• **HOW TO COMPLETE THIS TASK**: Start with the first line of the material. Repeat each line exactly through the one that contains "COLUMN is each".

---------------

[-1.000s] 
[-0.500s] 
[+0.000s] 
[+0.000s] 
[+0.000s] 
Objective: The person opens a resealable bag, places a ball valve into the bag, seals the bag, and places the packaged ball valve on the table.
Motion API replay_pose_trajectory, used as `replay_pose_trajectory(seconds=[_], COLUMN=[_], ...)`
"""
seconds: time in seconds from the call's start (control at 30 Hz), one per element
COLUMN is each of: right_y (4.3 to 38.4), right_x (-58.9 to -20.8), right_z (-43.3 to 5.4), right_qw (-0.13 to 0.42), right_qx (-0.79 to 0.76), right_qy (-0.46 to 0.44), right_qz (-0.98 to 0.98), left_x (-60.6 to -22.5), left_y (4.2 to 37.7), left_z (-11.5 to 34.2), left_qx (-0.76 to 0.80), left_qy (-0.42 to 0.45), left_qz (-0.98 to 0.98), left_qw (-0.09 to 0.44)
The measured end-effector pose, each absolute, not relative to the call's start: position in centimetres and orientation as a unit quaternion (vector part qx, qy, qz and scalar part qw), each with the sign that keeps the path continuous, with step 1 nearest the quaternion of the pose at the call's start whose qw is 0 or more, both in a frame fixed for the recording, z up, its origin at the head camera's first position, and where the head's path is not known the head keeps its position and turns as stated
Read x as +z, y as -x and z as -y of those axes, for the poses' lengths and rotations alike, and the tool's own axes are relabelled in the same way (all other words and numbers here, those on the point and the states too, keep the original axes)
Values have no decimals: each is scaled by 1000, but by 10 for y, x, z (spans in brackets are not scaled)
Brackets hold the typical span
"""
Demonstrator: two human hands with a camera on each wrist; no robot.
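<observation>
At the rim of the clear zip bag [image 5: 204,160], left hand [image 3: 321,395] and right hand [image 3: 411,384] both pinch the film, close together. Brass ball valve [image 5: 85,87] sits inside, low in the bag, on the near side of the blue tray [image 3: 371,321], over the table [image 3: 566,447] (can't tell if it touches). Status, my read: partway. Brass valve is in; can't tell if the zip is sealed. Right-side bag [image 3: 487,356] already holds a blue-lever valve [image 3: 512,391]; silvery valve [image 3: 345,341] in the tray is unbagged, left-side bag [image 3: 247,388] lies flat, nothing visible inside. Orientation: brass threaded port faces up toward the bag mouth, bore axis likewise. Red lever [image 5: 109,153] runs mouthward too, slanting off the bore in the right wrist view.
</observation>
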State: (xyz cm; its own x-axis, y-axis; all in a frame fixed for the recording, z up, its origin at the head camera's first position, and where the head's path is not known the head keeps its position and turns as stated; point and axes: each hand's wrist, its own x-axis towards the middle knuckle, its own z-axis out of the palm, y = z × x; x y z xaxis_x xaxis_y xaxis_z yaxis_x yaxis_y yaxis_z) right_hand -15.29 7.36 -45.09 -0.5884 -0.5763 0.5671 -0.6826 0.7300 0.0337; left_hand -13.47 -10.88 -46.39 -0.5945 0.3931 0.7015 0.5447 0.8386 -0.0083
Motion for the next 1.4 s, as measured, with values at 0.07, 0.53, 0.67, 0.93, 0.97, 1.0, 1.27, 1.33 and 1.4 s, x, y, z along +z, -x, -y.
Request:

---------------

• **ANSWER TO THE PROBLEM**:
[-1.000s] 
[-0.500s] 
[+0.000s] 
[+0.000s] 
[+0.000s] 
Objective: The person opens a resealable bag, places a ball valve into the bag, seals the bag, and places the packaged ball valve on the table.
Motion API replay_pose_trajectory, used as `replay_pose_trajectory(seconds=[_], COLUMN=[_], ...)`
"""
seconds: time in seconds from the call's start (control at 30 Hz), one per element
COLUMN is each of: right_y (4.3 to 38.4), right_x (-58.9 to -20.8), right_z (-43.3 to 5.4), right_qw (-0.13 to 0.42), right_qx (-0.79 to 0.76), right_qy (-0.46 to 0.44), right_qz (-0.98 to 0.98), left_x (-60.6 to -22.5), left_y (4.2 to 37.7), left_z (-11.5 to 34.2), left_qx (-0.76 to 0.80), left_qy (-0.42 to 0.45), left_qz (-0.98 to 0.98), left_qw (-0.09 to 0.44)

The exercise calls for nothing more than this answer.